What is being asked: Please write out exactly the lines of the data below from the line holding "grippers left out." through the line holding "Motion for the", and leave out the rest.

##### Data extract

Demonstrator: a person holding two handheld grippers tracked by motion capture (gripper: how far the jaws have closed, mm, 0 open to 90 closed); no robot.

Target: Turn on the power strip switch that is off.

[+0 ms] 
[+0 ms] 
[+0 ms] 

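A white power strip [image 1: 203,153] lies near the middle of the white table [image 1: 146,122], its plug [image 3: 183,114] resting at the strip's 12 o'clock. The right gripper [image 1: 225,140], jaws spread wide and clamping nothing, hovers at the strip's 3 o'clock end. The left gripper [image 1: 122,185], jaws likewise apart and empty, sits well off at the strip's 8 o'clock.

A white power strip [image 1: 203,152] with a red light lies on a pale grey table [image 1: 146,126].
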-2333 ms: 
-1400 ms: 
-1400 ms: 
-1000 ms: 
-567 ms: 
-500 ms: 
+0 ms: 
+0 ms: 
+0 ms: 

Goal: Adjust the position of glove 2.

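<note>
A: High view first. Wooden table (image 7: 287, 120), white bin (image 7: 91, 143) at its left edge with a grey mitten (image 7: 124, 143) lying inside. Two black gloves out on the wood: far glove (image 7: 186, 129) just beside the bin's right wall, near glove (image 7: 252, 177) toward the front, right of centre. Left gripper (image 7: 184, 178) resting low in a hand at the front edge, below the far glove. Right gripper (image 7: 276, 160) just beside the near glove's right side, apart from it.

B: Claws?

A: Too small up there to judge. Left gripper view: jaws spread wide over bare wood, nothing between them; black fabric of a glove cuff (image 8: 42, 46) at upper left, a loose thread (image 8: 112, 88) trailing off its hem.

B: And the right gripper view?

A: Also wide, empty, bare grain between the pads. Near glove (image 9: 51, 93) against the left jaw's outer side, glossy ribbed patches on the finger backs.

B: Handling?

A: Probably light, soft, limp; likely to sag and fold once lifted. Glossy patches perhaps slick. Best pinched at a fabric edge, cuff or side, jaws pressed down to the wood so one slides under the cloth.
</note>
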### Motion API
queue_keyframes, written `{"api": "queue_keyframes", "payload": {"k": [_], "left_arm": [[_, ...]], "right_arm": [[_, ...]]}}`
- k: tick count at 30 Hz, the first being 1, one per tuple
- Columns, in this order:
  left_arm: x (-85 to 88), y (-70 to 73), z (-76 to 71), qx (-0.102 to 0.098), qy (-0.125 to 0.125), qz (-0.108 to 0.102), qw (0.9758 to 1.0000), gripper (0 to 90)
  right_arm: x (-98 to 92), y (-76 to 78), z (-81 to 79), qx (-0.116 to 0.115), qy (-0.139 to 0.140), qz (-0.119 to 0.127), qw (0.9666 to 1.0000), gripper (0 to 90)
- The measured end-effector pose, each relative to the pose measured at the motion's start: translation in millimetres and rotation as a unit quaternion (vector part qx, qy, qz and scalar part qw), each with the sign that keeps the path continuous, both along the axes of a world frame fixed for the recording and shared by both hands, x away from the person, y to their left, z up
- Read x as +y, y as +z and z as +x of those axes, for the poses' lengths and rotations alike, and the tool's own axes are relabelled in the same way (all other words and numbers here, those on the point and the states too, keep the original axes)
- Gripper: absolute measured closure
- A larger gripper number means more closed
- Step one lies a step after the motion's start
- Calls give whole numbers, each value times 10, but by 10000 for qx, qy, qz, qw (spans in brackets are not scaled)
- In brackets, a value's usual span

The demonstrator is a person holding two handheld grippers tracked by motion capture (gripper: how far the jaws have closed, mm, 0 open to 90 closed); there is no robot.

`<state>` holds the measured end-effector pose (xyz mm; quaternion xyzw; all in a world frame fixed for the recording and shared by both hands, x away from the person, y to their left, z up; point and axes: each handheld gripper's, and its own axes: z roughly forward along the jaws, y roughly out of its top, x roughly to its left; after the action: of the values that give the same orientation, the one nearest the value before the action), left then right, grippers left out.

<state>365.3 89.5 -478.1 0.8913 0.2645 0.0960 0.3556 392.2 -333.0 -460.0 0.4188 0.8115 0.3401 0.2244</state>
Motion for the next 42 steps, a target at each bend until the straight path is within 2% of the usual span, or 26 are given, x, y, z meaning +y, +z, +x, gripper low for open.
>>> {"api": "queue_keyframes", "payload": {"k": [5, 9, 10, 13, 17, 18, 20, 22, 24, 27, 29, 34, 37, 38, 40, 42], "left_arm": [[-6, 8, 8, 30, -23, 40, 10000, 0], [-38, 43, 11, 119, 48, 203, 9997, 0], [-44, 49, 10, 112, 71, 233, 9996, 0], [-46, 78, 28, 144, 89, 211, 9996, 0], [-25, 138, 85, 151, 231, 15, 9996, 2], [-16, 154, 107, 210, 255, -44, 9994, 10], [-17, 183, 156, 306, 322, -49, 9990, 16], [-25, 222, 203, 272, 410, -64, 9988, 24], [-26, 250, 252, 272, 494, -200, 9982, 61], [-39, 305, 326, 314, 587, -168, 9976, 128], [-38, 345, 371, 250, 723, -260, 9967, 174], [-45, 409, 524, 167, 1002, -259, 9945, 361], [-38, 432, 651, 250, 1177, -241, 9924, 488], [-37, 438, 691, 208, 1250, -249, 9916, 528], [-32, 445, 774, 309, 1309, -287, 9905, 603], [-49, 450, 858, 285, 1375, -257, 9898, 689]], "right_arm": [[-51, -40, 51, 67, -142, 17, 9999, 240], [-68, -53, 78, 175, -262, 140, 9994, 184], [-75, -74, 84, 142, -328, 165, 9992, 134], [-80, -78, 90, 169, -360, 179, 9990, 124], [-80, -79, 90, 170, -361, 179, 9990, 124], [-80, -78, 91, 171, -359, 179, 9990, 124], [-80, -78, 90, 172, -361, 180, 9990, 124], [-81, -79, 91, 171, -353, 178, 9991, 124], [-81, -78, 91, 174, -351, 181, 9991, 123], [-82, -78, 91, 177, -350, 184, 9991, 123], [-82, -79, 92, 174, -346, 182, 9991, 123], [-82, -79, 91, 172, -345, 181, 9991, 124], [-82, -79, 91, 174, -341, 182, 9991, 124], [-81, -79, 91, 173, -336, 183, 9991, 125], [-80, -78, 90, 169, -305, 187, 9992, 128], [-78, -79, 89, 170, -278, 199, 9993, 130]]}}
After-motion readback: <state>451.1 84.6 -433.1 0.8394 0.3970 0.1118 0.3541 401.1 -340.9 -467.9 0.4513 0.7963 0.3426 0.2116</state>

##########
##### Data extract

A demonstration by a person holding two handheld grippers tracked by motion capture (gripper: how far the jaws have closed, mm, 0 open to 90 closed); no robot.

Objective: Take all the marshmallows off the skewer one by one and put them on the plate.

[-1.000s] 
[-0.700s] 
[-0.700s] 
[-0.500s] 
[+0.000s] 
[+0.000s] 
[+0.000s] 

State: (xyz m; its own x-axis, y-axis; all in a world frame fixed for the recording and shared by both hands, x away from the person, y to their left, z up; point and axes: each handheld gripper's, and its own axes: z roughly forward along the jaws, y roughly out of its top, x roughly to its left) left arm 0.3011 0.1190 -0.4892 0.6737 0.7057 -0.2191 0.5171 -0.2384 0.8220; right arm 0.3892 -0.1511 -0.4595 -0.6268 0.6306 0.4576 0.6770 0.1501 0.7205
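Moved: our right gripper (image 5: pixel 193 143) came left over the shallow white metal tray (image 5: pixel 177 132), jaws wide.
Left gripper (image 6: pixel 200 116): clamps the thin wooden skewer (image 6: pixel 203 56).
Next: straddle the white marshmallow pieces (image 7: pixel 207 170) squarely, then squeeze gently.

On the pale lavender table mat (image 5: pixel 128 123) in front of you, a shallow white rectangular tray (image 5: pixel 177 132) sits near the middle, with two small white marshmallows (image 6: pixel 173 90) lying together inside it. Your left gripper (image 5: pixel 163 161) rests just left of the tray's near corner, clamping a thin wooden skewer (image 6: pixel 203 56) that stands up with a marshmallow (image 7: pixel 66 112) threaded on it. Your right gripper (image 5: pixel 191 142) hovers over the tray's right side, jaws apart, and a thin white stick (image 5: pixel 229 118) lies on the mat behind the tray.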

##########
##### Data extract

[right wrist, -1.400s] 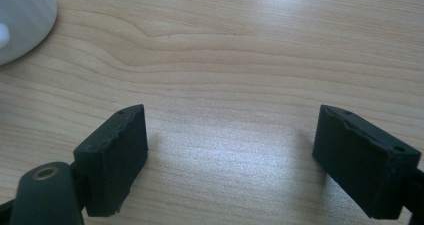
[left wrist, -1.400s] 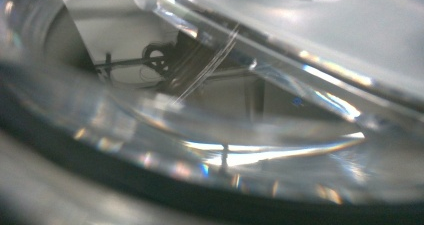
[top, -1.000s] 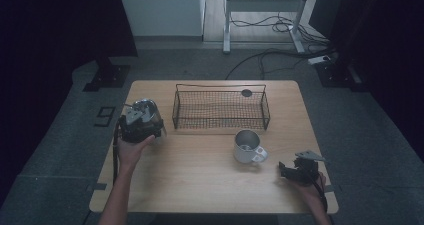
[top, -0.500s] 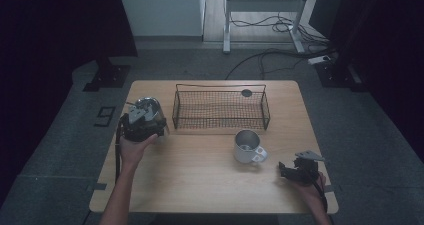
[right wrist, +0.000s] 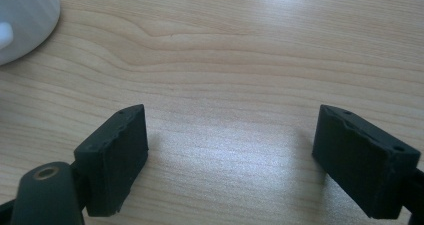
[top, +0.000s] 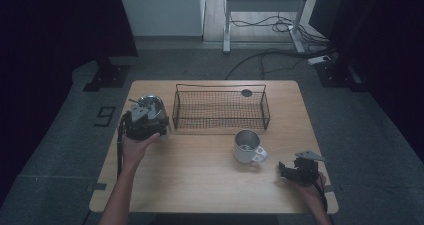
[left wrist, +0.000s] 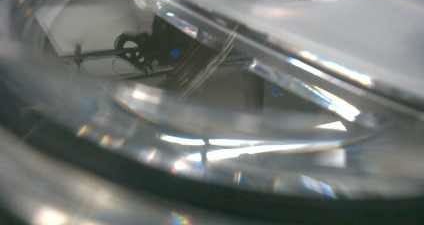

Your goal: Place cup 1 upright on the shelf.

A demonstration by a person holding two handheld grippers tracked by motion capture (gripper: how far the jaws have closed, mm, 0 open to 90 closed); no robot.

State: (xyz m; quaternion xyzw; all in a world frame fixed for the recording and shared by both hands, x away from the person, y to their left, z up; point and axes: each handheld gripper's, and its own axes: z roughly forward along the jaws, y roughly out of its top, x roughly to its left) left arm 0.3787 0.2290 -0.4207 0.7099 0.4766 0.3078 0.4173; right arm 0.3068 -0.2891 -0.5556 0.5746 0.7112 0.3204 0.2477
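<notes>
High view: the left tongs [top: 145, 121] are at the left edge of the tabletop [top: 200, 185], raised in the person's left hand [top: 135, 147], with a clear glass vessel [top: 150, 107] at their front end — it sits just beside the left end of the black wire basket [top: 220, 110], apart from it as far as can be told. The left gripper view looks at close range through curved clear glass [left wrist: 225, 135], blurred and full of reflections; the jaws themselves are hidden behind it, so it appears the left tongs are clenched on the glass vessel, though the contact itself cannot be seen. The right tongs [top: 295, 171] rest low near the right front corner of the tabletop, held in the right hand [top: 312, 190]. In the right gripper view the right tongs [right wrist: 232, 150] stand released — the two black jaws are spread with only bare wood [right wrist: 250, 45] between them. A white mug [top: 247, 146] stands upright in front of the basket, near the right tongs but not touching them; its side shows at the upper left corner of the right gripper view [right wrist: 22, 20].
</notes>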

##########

Answer to this exercise:
`<state>` holds the measured end-effector pose (xyz mm; quaternion xyzw; all in a world frame fixed for the recording and shared by both hands, x away from the person, y to their left, z up; point and axes: each handheld gripper's, and its own axes: z roughly forward along the jaws, y roughly out of its top, x roughly to its left; after the action: of the values that give the same orientation, the one nearest the value before the action), left then right, grippers left out.

<state>365.3 89.5 -478.1 0.8913 0.2645 0.0960 0.3556 392.2 -333.0 -460.0 0.4188 0.8115 0.3401 0.2244</state>
Motion for the next 42 steps, a target at each bend until the straight path is within 2% of the usual span, or 26 are given, x, y, z meaning +y, +z, +x, gripper low for open.

No further output is expected here.